**Task prompt:** Reading the listing that follows, count the lines where "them" appears, and answer with only that count.

**Supplied information:**
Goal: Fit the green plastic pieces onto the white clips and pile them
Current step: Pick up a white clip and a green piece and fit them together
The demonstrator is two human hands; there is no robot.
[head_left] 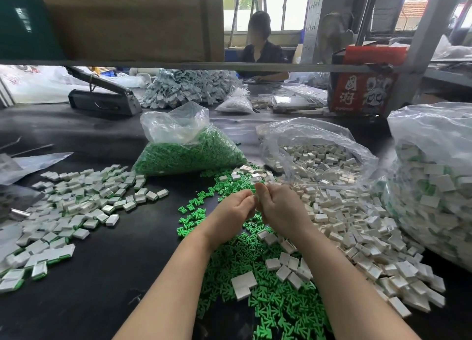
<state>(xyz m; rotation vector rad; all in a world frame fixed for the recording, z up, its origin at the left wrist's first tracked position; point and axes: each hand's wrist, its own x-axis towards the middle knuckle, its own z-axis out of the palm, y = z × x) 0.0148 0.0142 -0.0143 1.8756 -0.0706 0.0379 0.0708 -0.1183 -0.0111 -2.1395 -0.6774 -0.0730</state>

**Solution:** 2